Ao verem o que eu apontava, disseram:
- Ah, liga não... esse cara é doido.
- É o zelador. Até trabalha bem, mas é meio estranho.
E os dois se afastaram da janela. Olhei para trás, os
ânimos ferviam cada vez mais, e vi que achava o cantarolar daquele velho
zelador muito mais interessante do que os mantenedores da ilha iriam decidir.
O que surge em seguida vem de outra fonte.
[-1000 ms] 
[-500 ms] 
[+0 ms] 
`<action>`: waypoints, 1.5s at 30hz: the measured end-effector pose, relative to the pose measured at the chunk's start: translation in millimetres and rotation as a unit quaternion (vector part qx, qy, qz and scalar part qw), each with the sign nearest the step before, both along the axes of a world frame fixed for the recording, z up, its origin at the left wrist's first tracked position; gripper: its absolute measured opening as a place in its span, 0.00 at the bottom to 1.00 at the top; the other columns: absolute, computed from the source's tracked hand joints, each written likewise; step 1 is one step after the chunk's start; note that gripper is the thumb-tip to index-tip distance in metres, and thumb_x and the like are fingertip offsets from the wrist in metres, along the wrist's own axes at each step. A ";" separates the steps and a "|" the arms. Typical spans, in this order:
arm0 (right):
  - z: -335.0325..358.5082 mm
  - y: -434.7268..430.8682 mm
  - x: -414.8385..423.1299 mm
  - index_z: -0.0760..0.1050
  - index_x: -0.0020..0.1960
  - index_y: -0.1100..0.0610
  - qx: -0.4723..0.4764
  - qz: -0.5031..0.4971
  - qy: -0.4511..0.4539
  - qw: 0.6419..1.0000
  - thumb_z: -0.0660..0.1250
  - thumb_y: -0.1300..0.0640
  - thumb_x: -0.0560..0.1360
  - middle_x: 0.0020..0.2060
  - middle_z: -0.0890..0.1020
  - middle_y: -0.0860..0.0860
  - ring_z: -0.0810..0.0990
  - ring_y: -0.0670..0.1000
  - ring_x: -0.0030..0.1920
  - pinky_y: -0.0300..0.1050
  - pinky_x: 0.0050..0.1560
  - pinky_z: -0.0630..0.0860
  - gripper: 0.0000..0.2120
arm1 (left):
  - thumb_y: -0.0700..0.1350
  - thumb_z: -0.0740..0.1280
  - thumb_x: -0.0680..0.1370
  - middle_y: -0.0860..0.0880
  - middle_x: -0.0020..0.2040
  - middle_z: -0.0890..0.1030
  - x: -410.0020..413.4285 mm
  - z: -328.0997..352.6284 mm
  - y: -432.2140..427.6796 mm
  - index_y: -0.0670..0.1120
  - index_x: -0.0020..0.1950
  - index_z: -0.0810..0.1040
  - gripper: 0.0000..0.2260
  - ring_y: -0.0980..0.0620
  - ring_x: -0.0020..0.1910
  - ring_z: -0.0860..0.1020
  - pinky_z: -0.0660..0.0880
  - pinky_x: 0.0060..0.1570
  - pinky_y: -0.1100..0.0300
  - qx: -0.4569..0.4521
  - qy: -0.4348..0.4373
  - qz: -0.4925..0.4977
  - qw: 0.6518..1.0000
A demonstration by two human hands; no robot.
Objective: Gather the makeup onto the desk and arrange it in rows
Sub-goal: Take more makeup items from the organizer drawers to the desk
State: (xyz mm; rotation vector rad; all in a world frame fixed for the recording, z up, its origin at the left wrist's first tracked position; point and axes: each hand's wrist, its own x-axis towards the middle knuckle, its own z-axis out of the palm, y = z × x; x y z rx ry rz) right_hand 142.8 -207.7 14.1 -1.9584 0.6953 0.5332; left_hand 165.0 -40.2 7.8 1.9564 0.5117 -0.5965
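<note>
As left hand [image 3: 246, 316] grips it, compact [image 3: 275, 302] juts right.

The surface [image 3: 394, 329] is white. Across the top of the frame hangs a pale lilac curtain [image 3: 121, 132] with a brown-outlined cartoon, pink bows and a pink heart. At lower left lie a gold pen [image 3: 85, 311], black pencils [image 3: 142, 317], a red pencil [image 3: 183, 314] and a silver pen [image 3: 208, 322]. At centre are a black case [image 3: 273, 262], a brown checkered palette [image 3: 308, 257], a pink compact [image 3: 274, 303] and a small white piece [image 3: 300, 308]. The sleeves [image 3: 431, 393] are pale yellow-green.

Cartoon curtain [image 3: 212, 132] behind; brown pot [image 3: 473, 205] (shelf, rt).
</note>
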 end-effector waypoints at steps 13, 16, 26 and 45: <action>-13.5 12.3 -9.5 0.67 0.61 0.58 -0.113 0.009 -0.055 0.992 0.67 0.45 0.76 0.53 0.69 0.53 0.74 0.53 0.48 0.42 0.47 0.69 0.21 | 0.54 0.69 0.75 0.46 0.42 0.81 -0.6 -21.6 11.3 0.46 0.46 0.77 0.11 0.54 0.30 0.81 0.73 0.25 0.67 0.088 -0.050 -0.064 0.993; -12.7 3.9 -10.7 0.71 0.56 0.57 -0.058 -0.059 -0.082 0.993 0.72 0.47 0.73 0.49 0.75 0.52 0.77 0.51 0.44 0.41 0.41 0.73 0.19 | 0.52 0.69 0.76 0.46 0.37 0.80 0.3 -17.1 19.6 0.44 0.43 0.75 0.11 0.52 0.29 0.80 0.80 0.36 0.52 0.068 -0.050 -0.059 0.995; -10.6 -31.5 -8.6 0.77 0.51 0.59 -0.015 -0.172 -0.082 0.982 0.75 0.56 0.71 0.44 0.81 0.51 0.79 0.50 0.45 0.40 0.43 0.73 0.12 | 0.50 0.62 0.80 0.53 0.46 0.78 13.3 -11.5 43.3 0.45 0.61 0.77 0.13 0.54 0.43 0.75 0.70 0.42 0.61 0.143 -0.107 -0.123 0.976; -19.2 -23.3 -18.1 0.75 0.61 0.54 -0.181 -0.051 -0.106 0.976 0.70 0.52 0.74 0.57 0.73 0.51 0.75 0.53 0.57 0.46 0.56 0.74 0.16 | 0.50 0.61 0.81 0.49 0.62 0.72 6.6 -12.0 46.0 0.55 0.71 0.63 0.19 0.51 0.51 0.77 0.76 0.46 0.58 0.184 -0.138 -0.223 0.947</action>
Com rádio ou não, eu estaria fora da ilha de manhã. Se não jantasse hoje, pelo
menos eu estaria no continente a tempo de almoçar no hotel. Nada daquilo me
interessava, mas o velho zelador me deixou curioso e até feliz por ver algo
diferente. Eu abominava aquele calor, aquela sensação de isolamento, aquele
gosto de sonho desagradável, aquele incômodo estupor de realidade questionável,
e vi que o zelador era minha salvação para aquela agonia.
Desci, sem ser visto por ninguém. Pelo tom das vozes,
alguém seria agredido em pouco tempo. Encontrei uma outra vassoura e me aproximei
do zelador. Aproveitei enquanto estava distraído e tirei uma foto. Ele me
recebeu com um sorriso de satisfação, me viu abaixando a câmera e segurando
determinadamente a vassoura. Não disse nada, apenas me apontou para que direção
limparíamos a rua. A intenção era clarear a área que ia da frente do prédio até
onde uma árvore caída atravessava a rua. E apreciei de perto o cantarolar macio
e grave, esbanjante de alguma alegria antiga que devia ter sido muito boa para
durar até ali, uma armadura para as intempéries que poucos tinham. O trabalho
era cansativo, mas tendo apenas um terço da idade do meu companheiro de faxina,
me empenhei ao máximo para não fraquejar. Por fim, chegamos à árvore e ele
parou, abanando o calor e pingando de suor.
- O senhor não viu o que estão discutindo lá em cima?
Dizendo que não podem mais manter a ilha depois disso?
- Ouvi por alto, quando o mecânico chamou todo mundo pra
reunião. – sua voz era melodiosa e dava vontade de sorrir.
- Então por que o senhor tá se esforçando tanto?
- Meu filho, é uma pena se eles acham que não dá pra fazer
a tarefa deles. Eu acho que ainda dá pra fazer a minha, e to fazendo.
Eu ri. Pegamos a vassoura e continuamos limpando.